Малкольм снова покачал головой.
— Гидеон, но сейчас это и есть мои личные мотивации. Я понимаю, что вы считаете, будто мне нужно лечиться. Но этой дорожкой я уже ходил, и — сказать вам что-то? В итоге я оказался там же, с чего и начал. Считается, что человек, отправляющийся в дорогу, знает, где он находится и что его окружает. Но он все там же. Как вы считаете, Гидеон, что должны делать люди после того, как они выяснили свои личные мотивации? Слагать с себя полномочия? Отказываться от своей роли в мире? Кого в истории человечества не стимулировали на действие его личные мотивы? И о каком развитии можно было бы вообще говорить, если бы не эти стимулы?
— Но это не главное, — возразил я. — Если вы на самом деле познали себя, то ваше поведение может измениться.
— А, чудодейственная мантра психолога! — почти закричал Малкольм. — Да, Гидеон, оно действительно может измениться, но как измениться? Сделаемся подобными Христу и подставим другую щеку алчности, эксплуатации, разрушению? Будем спокойно смотреть на то, как гибнет мир, потому что наши мотивы могут оказаться не совсем объективными? Знаете, да я скорее пойду и утоплюсь. Потому что вы говорите не об изменениях, Гидеон, вы говорите о параличе!
— Нет, — сказал я. — Я говорю о решении этих проблем теми способами, что не приводят к гибели миллионов людей.
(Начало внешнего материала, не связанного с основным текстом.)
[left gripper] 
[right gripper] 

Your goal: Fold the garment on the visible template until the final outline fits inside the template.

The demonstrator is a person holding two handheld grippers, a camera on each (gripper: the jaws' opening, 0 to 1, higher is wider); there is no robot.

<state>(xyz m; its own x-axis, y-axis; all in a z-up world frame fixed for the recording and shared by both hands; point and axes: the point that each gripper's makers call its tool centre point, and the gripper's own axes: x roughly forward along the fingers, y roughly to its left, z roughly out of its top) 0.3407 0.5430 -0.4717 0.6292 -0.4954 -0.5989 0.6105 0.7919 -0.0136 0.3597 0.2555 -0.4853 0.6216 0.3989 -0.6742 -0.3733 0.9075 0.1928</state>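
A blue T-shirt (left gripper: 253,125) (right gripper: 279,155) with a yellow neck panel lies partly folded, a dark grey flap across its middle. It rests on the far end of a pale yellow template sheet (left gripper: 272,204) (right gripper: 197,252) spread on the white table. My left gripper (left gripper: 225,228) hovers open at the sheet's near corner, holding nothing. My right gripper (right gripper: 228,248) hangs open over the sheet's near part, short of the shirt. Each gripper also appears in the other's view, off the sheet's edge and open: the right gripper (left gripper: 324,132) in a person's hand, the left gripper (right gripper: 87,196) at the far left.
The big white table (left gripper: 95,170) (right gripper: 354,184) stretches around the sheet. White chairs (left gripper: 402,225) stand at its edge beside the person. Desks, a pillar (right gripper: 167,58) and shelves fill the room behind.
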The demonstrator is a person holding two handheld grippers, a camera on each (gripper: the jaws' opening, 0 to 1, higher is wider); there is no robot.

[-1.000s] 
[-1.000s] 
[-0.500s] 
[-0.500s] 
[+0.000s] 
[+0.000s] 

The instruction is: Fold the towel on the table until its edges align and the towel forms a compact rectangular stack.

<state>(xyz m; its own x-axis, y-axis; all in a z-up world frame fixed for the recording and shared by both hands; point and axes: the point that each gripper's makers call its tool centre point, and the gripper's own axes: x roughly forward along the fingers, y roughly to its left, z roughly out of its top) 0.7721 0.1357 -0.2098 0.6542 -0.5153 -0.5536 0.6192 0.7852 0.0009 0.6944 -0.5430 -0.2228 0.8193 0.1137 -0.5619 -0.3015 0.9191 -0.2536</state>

— Я не разрушал этот город! — заорал он, и по дрожи, охватившей его тело, я понял, что новый приступ близок. Но, как ни стыдно мне признавать это, я был слишком потрясен его словами, чтобы что-нибудь предпринять. — Не я тренировал Дова Эшкола, — продолжил он, — и не я выпустил его в мир. И не я создал общество, столь зацикленное на коммерции, что оно отказывается регулировать даже самые опасные виды торговли! Но я скажу вам, что я сделал. Я перенес серию жестоких испытаний, позволивших мне обрести уникальную перспективу взгляда и, возможно, способность воздействовать на это самое общество. Может, мне отказаться от этого, ибо мои мотивы носят личный характер, а это так пугает людей вроде вас? Позвольте мне дать вам совет, Гидеон: следите за чистотой собственных побуждений, а мои предоставьте мне. — Он развернул кресло к окну и поднял вверх сжатый кулак. — Я знаю, почему я тот, кто я есть, но я не позволю тем, кто сделал меня таким, одержать окончательную победу. Я никогда не примирюсь с их попытками сделать весь мир гигантским ульем, где люди, во имя выгоды невидимых хозяев, играют с информацией вечно, а в итоге так и не знают ничего.
Это последнее роковое слово, почувствовал я, знаменовало собой завершение чего-то гораздо большего, чем этот разговор. Я не стал спорить, так как спор со столь всеобъемлющим психозом был бы бессмысленным. В некоторых его словах содержалась несомненная истина, хотя я и не мог оценить, сколь велика ее доля. Я был абсолютно уверен лишь в двух вещах, и в них я был уверен еще тогда, когда вошел в эту комнату. Я не мог ни оставаться на этом острове, ни участвовать в дальнейших проектах. Я хочу, чтобы Лариса ушла вместе со мной.
Все мое волнение перед перспективой сообщить об этом Малкольму испарилось само собой после его безумного монолога, поэтому я подал все это в довольно легкомысленной манере. Но лишь я закончил, как его лицо отразило столь неприкрытую угрозу, что я пожалел о своей дерзости.
— Я не уверен, что мне нравится эта мысль — отпустить вас в вольное плавание, Гидеон, — сдержанно высказался он, — теперь, когда вам известны все наши секреты. И вы на самом деле считаете, что Лариса уйдет вместе с вами?
— Если вы не встанете на ее пути, — ответил я со всей храбростью, на какую был способен. — А что до ваших секретов, то чего вы боитесь? Я — преступник, не забывайте, и я вовсе не стремлюсь к контакту с любыми властями. Но даже если б стремился — кто в целом мире поверил бы мне?
Малкольм задрал голову, обдумывая это заявление.
— Наверное…
Внезапно он начал хватать ртом воздух, а его руки взлетели к вискам. Я вскочил, чтобы помочь ему, но он отмахнулся от меня.